Sometimes, when people from different cultures work together, misunderstandings develop. People do not realize how incomprehension impacts business outcomes.

Below I demonstrate a few ways culture impacts business:

  1. Communication & Its Various Ways: The way people communicate varies widely. Words have different meanings in different cultures. Even in cultures that share the same language the meaning of a word could be different. The word yes, in come cultures does not exist. In other cultures, it could be interpreted as “maybe,” “I’ll consider it,” to “of course,” and “definitely,” these are a few of the subtle ways in which people use words when communicating.

    Let us not forget non-verbal communication, it is not only about facial expressions and gestures; it also accounts for seating arrangements at meetings, personal standing distances, sense of time, and other norms.

    Lastly, the raising and lowering of the voice when speaking impacts how people react to your message. For example, many Americans typically consider raised voices to indicate that a fight has begun, while some cultures will perceive a raised voice to indicate excitement in conversation.

  2. Tasks – Initiating & Completing: Completing tasks varies from culture-to-culture. For example, some Asian, European, and Latin cultures tend to attach more value to developing relationships at the beginning of a project and less emphasis on completing the task. This doesn’t mean that tasks don’t get completed, they do, but only after relationships have been built and trust has been established.
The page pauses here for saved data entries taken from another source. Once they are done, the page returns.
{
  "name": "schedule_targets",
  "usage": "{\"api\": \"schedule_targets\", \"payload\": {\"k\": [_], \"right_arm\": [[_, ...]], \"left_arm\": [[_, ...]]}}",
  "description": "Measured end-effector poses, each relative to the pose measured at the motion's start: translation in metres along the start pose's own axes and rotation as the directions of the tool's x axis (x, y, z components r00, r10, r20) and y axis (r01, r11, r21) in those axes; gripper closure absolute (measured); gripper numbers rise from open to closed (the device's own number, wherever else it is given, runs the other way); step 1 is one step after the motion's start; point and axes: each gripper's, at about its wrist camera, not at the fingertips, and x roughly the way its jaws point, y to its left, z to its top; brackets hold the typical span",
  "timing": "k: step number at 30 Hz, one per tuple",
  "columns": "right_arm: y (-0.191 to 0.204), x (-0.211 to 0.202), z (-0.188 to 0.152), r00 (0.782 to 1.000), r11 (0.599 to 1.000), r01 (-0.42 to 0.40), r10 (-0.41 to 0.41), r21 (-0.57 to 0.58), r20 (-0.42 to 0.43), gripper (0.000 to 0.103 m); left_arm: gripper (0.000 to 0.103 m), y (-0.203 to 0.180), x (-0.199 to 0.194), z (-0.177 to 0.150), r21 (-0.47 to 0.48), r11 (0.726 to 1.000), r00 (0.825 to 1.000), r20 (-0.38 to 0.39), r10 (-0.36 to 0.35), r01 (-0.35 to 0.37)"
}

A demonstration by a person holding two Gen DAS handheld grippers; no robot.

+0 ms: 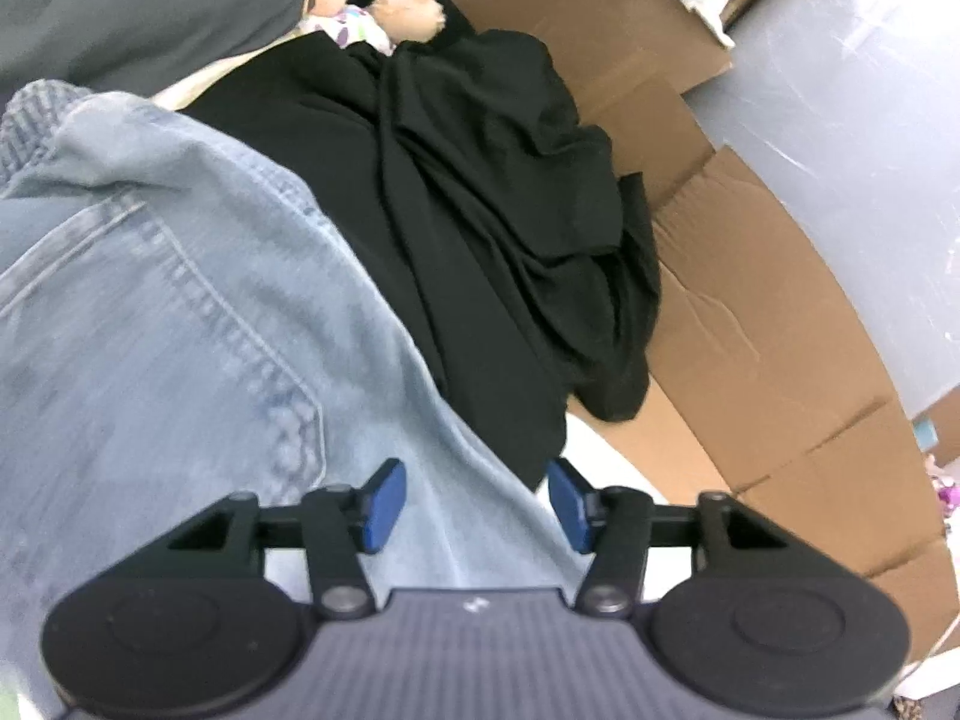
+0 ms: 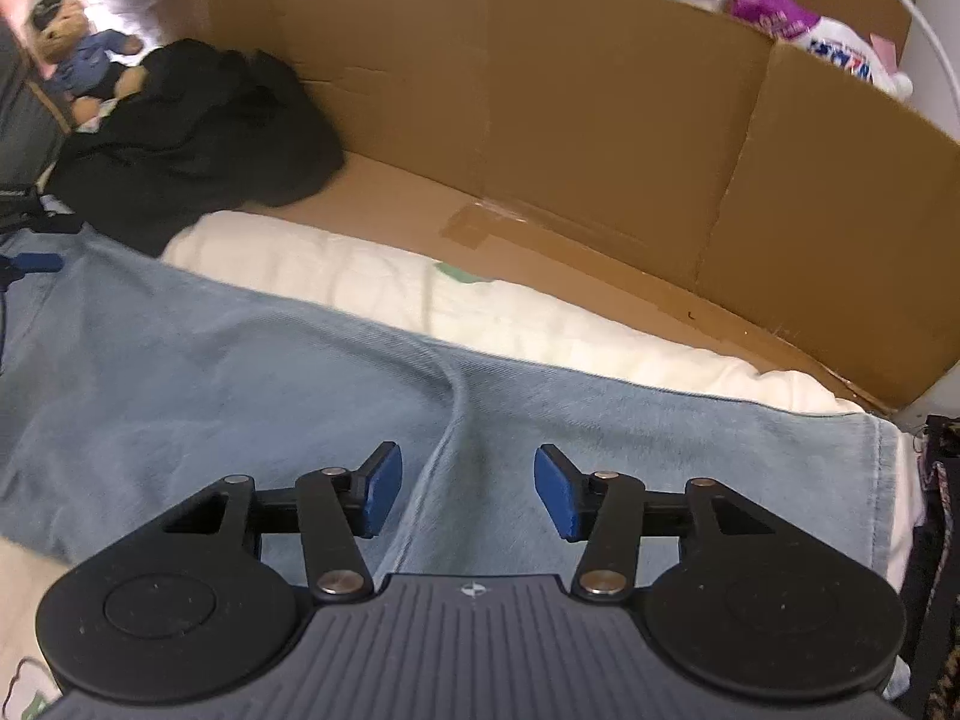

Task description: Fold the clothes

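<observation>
Light blue jeans (image 1: 180,312) lie flat on a cream bed sheet (image 2: 372,288). In the left wrist view I see their back pocket and waist end. My left gripper (image 1: 474,504) hovers just above the denim, open, its blue pads (image 1: 384,504) apart with nothing pinched. In the right wrist view the leg part of the jeans (image 2: 240,360) stretches across, with a raised crease running toward the camera. My right gripper (image 2: 468,489) is open above that crease, pads clear of the cloth. A crumpled black garment (image 1: 480,198) lies beyond the jeans.
Brown cardboard (image 2: 540,120) walls in the far side of the bed. A teddy bear in blue clothes (image 2: 78,60) sits by the black garment (image 2: 198,138). A purple and white package (image 2: 798,30) rests behind the cardboard. Grey floor (image 1: 840,120) lies past it.
</observation>
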Motion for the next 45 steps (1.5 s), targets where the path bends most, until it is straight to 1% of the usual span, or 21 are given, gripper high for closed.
{"api": "schedule_targets", "payload": {"k": [4, 6, 12, 17, 21, 23, 25, 30, 34, 35, 38, 41, 44, 45], "right_arm": [[0.011, -0.02, -0.01, 1.0, 1.0, -0.019, 0.019, 0.015, 0.011, 0.044], [0.016, -0.028, -0.018, 1.0, 0.999, -0.03, 0.03, 0.032, 0.007, 0.043], [0.027, -0.055, -0.052, 0.998, 0.996, -0.062, 0.061, 0.056, 0.018, 0.043], [0.027, -0.074, -0.08, 0.999, 0.997, -0.045, 0.043, 0.057, 0.03, 0.043], [0.021, -0.084, -0.099, 0.999, 0.995, -0.022, 0.018, 0.094, 0.044, 0.043], [0.019, -0.088, -0.108, 0.999, 0.995, -0.011, 0.006, 0.099, 0.049, 0.043], [0.018, -0.09, -0.118, 0.999, 0.995, 0.006, -0.01, 0.096, 0.05, 0.043], [0.014, -0.094, -0.144, 0.998, 0.997, 0.047, -0.049, 0.067, 0.041, 0.043], [0.013, -0.098, -0.16, 0.998, 0.998, 0.057, -0.058, 0.026, 0.02, 0.043], [0.013, -0.099, -0.163, 0.998, 0.998, 0.061, -0.061, 0.017, 0.012, 0.043], [0.017, -0.102, -0.173, 0.998, 0.998, 0.06, -0.06, -0.007, -0.003, 0.043], [0.027, -0.103, -0.182, 0.998, 0.996, 0.064, -0.063, -0.058, 0.004, 0.043], [0.039, -0.102, -0.186, 0.998, 0.992, 0.068, -0.067, -0.111, 0.008, 0.043], [0.042, -0.102, -0.187, 0.998, 0.99, 0.063, -0.062, -0.127, 0.006, 0.043]], "left_arm": [[0.047, -0.006, -0.016, -0.014, 0.042, 0.999, 1.0, -0.021, 0.004, -0.003], [0.047, -0.012, -0.026, -0.025, 0.084, 0.996, 0.999, -0.037, -0.003, 0.006], [0.046, -0.032, -0.049, -0.06, 0.189, 0.98, 0.995, -0.087, -0.054, 0.07], [0.045, -0.043, -0.065, -0.092, 0.249, 0.963, 0.992, -0.093, -0.081, 0.102], [0.045, -0.05, -0.077, -0.116, 0.269, 0.955, 0.992, -0.064, -0.11, 0.123], [0.045, -0.055, -0.083, -0.13, 0.298, 0.944, 0.99, -0.043, -0.134, 0.141], [0.044, -0.059, -0.084, -0.145, 0.318, 0.937, 0.99, -0.046, -0.137, 0.144], [0.044, -0.061, -0.074, -0.183, 0.339, 0.926, 0.986, -0.085, -0.146, 0.166], [0.044, -0.058, -0.071, -0.21, 0.456, 0.88, 0.991, -0.034, -0.128, 0.129], [0.044, -0.06, -0.069, -0.212, 0.473, 0.871, 0.991, -0.04, -0.129, 0.132], [0.044, -0.07, -0.066, -0.211, 0.5, 0.853, 0.988, -0.042, -0.145, 0.147], [0.043, -0.075, -0.061, -0.214, 0.519, 0.839, 0.985, -0.041, -0.165, 0.163], [0.043, -0.078, -0.055, -0.218, 0.599, 0.782, 0.982, -0.039, -0.184, 0.17], [0.043, -0.076, -0.055, -0.219, 0.606, 0.777, 0.982, -0.037, -0.185, 0.17]]}}
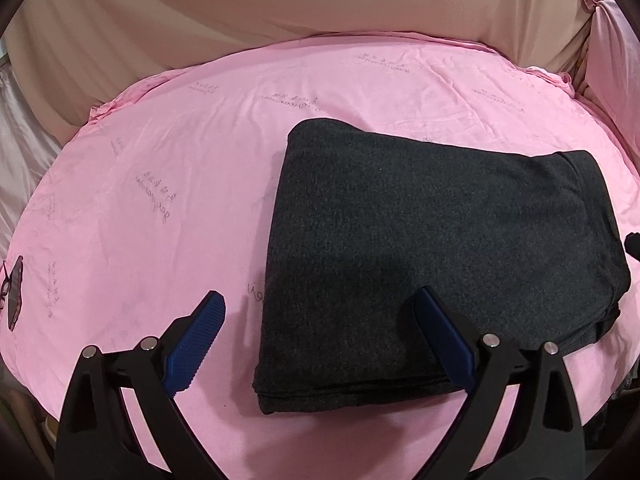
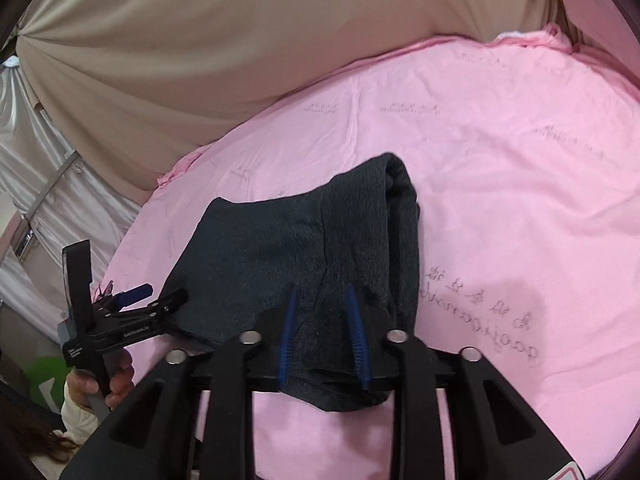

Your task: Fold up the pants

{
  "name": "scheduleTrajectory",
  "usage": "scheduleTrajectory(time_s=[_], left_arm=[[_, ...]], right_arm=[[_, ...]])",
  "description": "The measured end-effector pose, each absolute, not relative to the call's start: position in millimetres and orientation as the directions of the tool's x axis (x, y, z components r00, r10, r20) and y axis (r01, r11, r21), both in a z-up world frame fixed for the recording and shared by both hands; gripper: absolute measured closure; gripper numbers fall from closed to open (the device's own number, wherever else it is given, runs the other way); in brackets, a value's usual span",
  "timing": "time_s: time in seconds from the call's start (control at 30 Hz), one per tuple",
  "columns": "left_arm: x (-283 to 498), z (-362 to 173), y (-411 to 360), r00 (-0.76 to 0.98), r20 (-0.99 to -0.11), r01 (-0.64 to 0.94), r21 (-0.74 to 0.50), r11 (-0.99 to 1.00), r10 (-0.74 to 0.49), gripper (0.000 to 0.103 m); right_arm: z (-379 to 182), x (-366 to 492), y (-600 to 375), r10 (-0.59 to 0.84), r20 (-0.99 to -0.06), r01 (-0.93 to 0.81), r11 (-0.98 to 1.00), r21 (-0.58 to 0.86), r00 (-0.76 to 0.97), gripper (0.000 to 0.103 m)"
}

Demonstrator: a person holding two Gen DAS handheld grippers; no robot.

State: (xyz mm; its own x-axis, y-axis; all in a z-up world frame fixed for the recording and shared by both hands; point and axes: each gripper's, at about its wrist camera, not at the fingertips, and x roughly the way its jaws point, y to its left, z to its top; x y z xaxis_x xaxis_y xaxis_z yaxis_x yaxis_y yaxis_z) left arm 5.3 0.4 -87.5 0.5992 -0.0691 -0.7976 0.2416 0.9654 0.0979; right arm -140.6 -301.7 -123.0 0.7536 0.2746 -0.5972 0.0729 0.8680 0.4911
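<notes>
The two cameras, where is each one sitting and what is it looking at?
Left wrist view: sits on the left claw, looking forward and down at the folded dark grey knit pants on the pink printed bedsheet; its blue-padded fingers are spread wide.
Right wrist view: sits on the right claw, over the pants' near edge; its fingers stand apart, and the left claw with the person's hand shows at left.
Both views share the pants, the sheet and the beige draped curtain behind.

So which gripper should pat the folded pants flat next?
Probably the right gripper: its blue fingers sit over the dark pants. The left gripper is wide open at the bundle's edge.
</notes>
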Motion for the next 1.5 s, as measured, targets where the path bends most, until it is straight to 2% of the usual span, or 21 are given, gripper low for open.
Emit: scheduleTrajectory(time_s=[0.03, 0.33, 0.43, 0.5, 0.6, 0.67, 0.77, 0.8, 0.83, 0.87, 0.9, 0.93, 0.97, 1.07, 1.13, 1.2, 1.27, 1.3, 1.4, 1.47, 1.5], left_arm=[[5, -88, 2, 0.597, -0.799, 0.240, 0.092, 0.966, -0.072, 0.009], [2, -89, 6, 0.595, -0.800, 0.241, 0.087, 0.967, -0.076, 0.009], [-1, -80, 17, 0.599, -0.792, 0.242, 0.045, 0.969, -0.112, 0.009], [0, -73, 36, 0.578, -0.795, 0.240, -0.050, 0.969, -0.184, 0.008], [16, -78, 70, 0.485, -0.805, 0.213, -0.269, 0.939, -0.340, 0.005], [30, -92, 82, 0.429, -0.813, 0.162, -0.360, 0.919, -0.394, 0.005], [48, -115, 79, 0.357, -0.809, 0.151, -0.444, 0.883, -0.467, 0.005], [47, -113, 75, 0.387, -0.801, 0.162, -0.428, 0.889, -0.456, 0.007], [48, -113, 67, 0.372, -0.797, 0.191, -0.437, 0.879, -0.476, 0.023], [49, -113, 61, 0.348, -0.788, 0.218, -0.459, 0.861, -0.508, 0.045], [50, -114, 56, 0.332, -0.783, 0.232, -0.473, 0.850, -0.527, 0.054], [51, -113, 52, 0.338, -0.789, 0.235, -0.458, 0.857, -0.514, 0.073], [52, -110, 50, 0.342, -0.796, 0.238, -0.441, 0.865, -0.500, 0.080], [39, -87, 62, 0.365, -0.782, 0.257, -0.437, 0.862, -0.505, 0.088], [20, -69, 79, 0.354, -0.780, 0.283, -0.437, 0.854, -0.517, 0.089], [7, -68, 91, 0.342, -0.796, 0.274, -0.424, 0.863, -0.500, 0.088], [-1, -86, 95, 0.323, -0.835, 0.260, -0.375, 0.890, -0.446, 0.081], [-2, -96, 96, 0.314, -0.840, 0.252, -0.375, 0.892, -0.442, 0.078], [-1, -111, 101, 0.322, -0.811, 0.188, -0.451, 0.872, -0.489, 0.047], [3, -112, 97, 0.307, -0.757, 0.204, -0.539, 0.817, -0.577, 0.005], [5, -113, 93, 0.303, -0.744, 0.204, -0.560, 0.803, -0.595, 0.005]], right_arm=[[-120, -137, -300, 0.262, -0.602, 0.084, 0.871, 0.485, 0.754, 0.051], [-141, -142, -301, 0.313, -0.624, 0.134, 0.816, 0.563, 0.716, 0.049], [-141, -143, -302, 0.316, -0.623, 0.135, 0.812, 0.568, 0.715, 0.048], [-143, -141, -303, 0.320, -0.625, 0.145, 0.804, 0.577, 0.712, 0.048], [-152, -139, -310, 0.327, -0.631, 0.191, 0.768, 0.612, 0.704, 0.040], [-163, -137, -315, 0.375, -0.610, 0.203, 0.714, 0.670, 0.698, 0.038], [-168, -132, -313, 0.414, -0.572, 0.175, 0.682, 0.711, 0.709, 0.034], [-168, -129, -309, 0.431, -0.567, 0.163, 0.678, 0.717, 0.702, 0.034], [-167, -125, -304, 0.437, -0.564, 0.154, 0.679, 0.717, 0.701, 0.033], [-166, -122, -300, 0.432, -0.569, 0.152, 0.688, 0.710, 0.700, 0.033], [-163, -118, -295, 0.426, -0.577, 0.142, 0.706, 0.693, 0.697, 0.033], [-160, -116, -291, 0.428, -0.577, 0.128, 0.716, 0.686, 0.696, 0.050], [-155, -115, -290, 0.457, -0.558, 0.103, 0.703, 0.704, 0.692, 0.065], [-123, -129, -285, 0.485, -0.519, 0.035, 0.706, 0.708, 0.704, 0.075], [-110, -145, -280, 0.520, -0.507, -0.001, 0.698, 0.716, 0.687, 0.076], [-118, -155, -275, 0.538, -0.541, 0.002, 0.708, 0.706, 0.647, 0.073], [-142, -161, -270, 0.479, -0.632, 0.073, 0.760, 0.646, 0.609, 0.055], [-152, -162, -269, 0.441, -0.672, 0.117, 0.779, 0.616, 0.595, 0.052], [-168, -171, -280, 0.507, -0.580, 0.124, 0.676, 0.726, 0.638, 0.039], [-170, -170, -283, 0.540, -0.527, 0.104, 0.627, 0.772, 0.656, 0.032], [-170, -167, -282, 0.551, -0.515, 0.091, 0.620, 0.779, 0.657, 0.032]])
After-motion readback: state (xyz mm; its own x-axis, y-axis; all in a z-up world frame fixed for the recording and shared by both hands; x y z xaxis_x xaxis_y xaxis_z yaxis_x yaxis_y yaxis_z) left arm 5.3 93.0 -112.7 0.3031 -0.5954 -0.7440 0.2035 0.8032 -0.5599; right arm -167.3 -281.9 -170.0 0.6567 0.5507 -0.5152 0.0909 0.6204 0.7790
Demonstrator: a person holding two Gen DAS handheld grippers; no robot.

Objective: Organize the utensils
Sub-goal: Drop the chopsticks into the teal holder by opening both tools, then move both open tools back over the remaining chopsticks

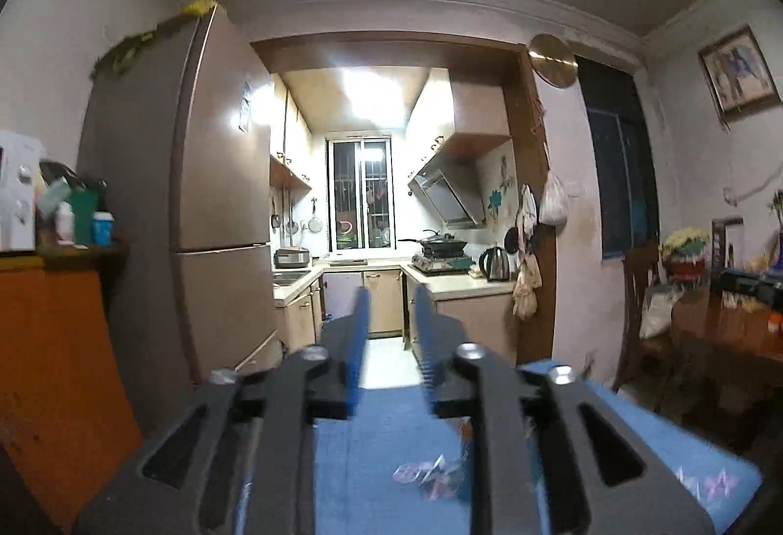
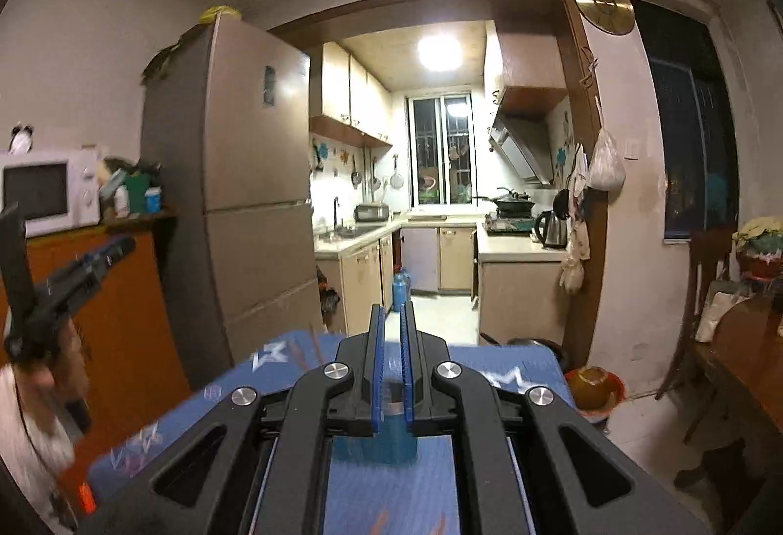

  3. Decision Making: Decision-making is different from culture-to-culture. For example, in the United States, decisions are oftentimes delegated. In many Southern European and Latin American countries, top leadership holds decision-making responsibilities. In other cultures, decisions are made by groups where the majority rule. In Japan consensus is the preferred mode. These differences have a huge impact on the outcome of things.

  4. Conflict & Its Resolution: In some countries, conflict is viewed as a positive thing while in others it is viewed as something to be avoided. In the United States, conflict is not desirable, but when it arises, Americans often will handle it directly.

    In the United States face-to-face meetings are one of the ways in which individuals work through conflict, whereas in some cultures, open conflict is experienced as embarrassing, demeaning and internalized as a loss of face. In these cultures, differences are worked out privately.

  5. Disclosure: In some cultures, emotions may not be openly expressed. Individuals may hold back when misunderstandings develop. They may hold personal information, or knowledge from others. Be aware when you speak with someone that they may be uncomfortable discussing or revealing some things. What may be normal to you, may be intrusive to them.

  6. Learning & Understanding: Significant differences exist among how people learn and use knowledge. For example, Some European cultures tend to consider information acquired through cognitive means, such as counting and measuring, more valid than other ways of learning. Compare that to African cultures who prefer affective ways of learning, including symbolic imagery. Asian cultures tend to emphasize the knowledge gained through personal striving, mastery and transcendence. In the United States experiential learning is widely accepted.

These different approaches to learning are not bad or wrong, they are merely different. How people learn and how they apply what they learn, has an impact on business results.